Studi Terbaru: Pola Makan Nabati Sehat Terbukti Turunkan Risiko Demensia Hingga 12 Persen

Kaltim Today
26 April 2026 13:21
Studi Terbaru: Pola Makan Nabati Sehat Terbukti Turunkan Risiko Demensia Hingga 12 Persen
Ilustrasi

Kaltimtoday.co - Menjaga kesehatan otak ternyata sangat bergantung pada kualitas makanan yang kita konsumsi sehari-hari. Sebuah studi skala besar yang dipublikasikan dalam jurnal medis Neurology (22/4/2026) mengungkapkan bahwa pola makan berbasis tumbuhan (nabati) dapat menekan risiko demensia, asalkan dikelola dengan kualitas nutrisi yang tepat.
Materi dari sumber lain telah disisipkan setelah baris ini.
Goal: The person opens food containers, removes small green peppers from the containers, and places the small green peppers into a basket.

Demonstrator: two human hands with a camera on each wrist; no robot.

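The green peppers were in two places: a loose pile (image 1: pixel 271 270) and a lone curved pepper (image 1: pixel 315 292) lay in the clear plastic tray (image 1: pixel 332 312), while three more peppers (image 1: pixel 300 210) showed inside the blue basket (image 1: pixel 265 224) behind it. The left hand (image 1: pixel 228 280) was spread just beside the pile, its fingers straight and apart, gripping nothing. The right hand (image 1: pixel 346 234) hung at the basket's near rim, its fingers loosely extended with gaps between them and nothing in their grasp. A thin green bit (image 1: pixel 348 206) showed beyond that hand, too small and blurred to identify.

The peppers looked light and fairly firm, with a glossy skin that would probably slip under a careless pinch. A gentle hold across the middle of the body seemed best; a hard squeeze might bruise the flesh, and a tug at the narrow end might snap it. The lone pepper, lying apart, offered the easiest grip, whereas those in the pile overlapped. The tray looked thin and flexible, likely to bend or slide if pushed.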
Riset yang dilakukan oleh American Academy of Neurology ini melacak lebih dari 92.000 peserta berusia 45 hingga 75 tahun selama satu dekade. Peneliti membagi pola makan nabati ke dalam tiga kategori: indeks keseluruhan, indeks nabati sehat, dan indeks nabati tidak sehat.

Beda Kualitas, Beda Dampak pada Otak

Hasil penelitian menunjukkan bahwa tidak semua diet nabati memberikan efek perlindungan yang sama pada ingatan dan kemampuan berpikir.

  • Diet Nabati Sehat: Mengonsumsi biji-bijian utuh, buah-buahan, sayuran, minyak nabati, kacang-kacangan, serta teh atau kopi berkaitan dengan penurunan risiko demensia sebesar 7 hingga 12 persen.
  • Diet Nabati Tidak Sehat: Sebaliknya, konsumsi tinggi biji-bijian olahan (tepung-tepungan), kentang goreng, jus buah kemasan, dan gula tambahan justru dikaitkan dengan peningkatan risiko sebesar 6 persen.

Dampak Perubahan Pola Makan Jangka Panjang

Penelitian ini juga menyoroti bagaimana perubahan gaya hidup selama 10 tahun berdampak signifikan pada otak. Peserta yang secara drastis mengurangi asupan makanan nabati sehat menghadapi lonjakan risiko demensia sebesar 17 persen. Lebih parah lagi, peningkatan konsumsi makanan nabati tidak sehat (olahan) meningkatkan risiko hingga 25 persen.

Menariknya, studi ini menemukan bahwa penurunan konsumsi telur juga berkaitan dengan peningkatan risiko demensia sebesar 12 persen. Hal ini menunjukkan bahwa pemenuhan nutrisi otak tidak harus sepenuhnya meniadakan produk hewani, melainkan menitikberatkan pada kepadatan gizi.

Bagi masyarakat yang ingin mendalami panduan diet untuk kesehatan kognitif lansia, resep makanan sehat berbasis bahan lokal, serta informasi pencegahan penyakit degeneratif lainnya, referensi edukasi lengkap tersedia di laman poltekkeskotablambanganumpu.org. Nutrisi yang tepat adalah investasi terbaik untuk masa tua yang tajam dan mandiri.

Kesimpulan untuk Konsumen

Meskipun studi ini mengandalkan kuesioner ingatan yang memiliki keterbatasan, pesan utamanya sangat jelas: Kualitas makanan lebih penting daripada sekadar label "nabati".

Menghindari makanan yang melalui banyak proses pengolahan (highly processed foods) dan tinggi gula adalah langkah krusial. Memilih sumber karbohidrat kompleks seperti biji-bijian utuh dan lemak sehat dari kacang-kacangan tetap menjadi strategi terbaik untuk menjaga fungsi kognitif tetap optimal hingga usia senja.